Die Rückmeldung auf die Internationalisierung des Preises hatte alle Erwartungen übertroffen: 356 Weine aus 169 Betrieben wurden zur Verkostung des „Vaihinger Löwe“ angestellt. 193 Weine davon waren aus Deutschland, 144 Weine aus Österreich und 19 Weine aus Ungarn.

Um die große Zahl der Anstellungen zu meistern, wurden Vorverkostungen im Burgenland und in Weinsberg durchgeführt, unterstützt von der Wein Burgenland sowie der Weinbauschule in Weinsberg.

Die Finalverkostung fand schließlich im April im Löwensaal der Vaihinger Stadthalle statt.

Die regional und international besetzte Jury hat dort die finalen Sieger aus zwei Kategorien bewertet. Kategorie „Elegant“ - die leichteren Weine bis 12,5 %, Kategorie „Kraftvoll“ - die kräftigeren Weine mit mehr als 12,5 % vol. Alkohol.

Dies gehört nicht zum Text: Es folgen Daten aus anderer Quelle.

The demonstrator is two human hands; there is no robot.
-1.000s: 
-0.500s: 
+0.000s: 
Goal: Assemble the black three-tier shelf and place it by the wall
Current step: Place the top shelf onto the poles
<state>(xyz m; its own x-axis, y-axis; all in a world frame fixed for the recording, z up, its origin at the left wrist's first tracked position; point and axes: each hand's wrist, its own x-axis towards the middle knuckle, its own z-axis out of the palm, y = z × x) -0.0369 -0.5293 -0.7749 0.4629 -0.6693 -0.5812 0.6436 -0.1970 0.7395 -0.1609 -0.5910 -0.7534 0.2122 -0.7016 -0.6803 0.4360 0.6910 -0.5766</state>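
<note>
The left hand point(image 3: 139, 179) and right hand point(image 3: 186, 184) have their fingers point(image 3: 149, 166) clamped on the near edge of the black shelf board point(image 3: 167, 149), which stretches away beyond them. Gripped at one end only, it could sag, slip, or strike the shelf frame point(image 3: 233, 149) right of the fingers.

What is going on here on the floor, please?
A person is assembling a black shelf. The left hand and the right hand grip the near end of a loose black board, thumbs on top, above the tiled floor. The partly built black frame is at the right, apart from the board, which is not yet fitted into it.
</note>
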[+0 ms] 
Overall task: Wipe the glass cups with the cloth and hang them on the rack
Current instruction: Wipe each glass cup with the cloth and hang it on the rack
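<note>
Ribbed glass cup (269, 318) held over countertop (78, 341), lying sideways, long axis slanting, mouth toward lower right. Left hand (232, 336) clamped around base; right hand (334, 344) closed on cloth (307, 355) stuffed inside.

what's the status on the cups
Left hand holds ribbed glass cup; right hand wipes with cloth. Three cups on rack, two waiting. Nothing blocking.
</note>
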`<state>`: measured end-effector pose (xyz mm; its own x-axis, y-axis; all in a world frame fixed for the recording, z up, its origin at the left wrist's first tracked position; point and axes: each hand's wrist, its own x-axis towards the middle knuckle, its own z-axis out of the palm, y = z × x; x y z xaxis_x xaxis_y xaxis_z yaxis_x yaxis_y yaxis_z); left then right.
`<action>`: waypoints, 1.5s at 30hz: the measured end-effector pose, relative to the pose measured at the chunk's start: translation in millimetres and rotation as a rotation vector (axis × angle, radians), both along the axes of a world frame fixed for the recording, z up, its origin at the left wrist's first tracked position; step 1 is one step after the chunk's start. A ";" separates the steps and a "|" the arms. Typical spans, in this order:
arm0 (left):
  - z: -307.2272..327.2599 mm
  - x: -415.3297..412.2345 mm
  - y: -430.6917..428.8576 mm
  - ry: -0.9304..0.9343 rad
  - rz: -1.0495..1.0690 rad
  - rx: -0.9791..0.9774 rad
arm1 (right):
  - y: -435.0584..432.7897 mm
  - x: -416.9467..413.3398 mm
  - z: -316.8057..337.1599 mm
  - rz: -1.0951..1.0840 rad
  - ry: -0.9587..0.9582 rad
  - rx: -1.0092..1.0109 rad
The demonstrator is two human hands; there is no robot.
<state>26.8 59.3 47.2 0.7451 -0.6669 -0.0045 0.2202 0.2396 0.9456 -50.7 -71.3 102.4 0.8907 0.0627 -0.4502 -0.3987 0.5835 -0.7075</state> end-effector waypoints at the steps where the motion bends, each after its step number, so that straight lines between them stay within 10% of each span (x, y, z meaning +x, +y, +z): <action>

Als Sieger der Kategorie „Elegant“ ging das Weingut Franz & Elisabeth Lentsch aus Podersdorf hervor. Über Platz 3 freute sich das Weingut Leo Hillinger mit seinem Blaufränkisch 2017. An der Spitze der Kategorie „Kraftvoll“, also mit mehr Alkohol, stand das Weingut K & K Kirnbauer aus Deutschkreutz.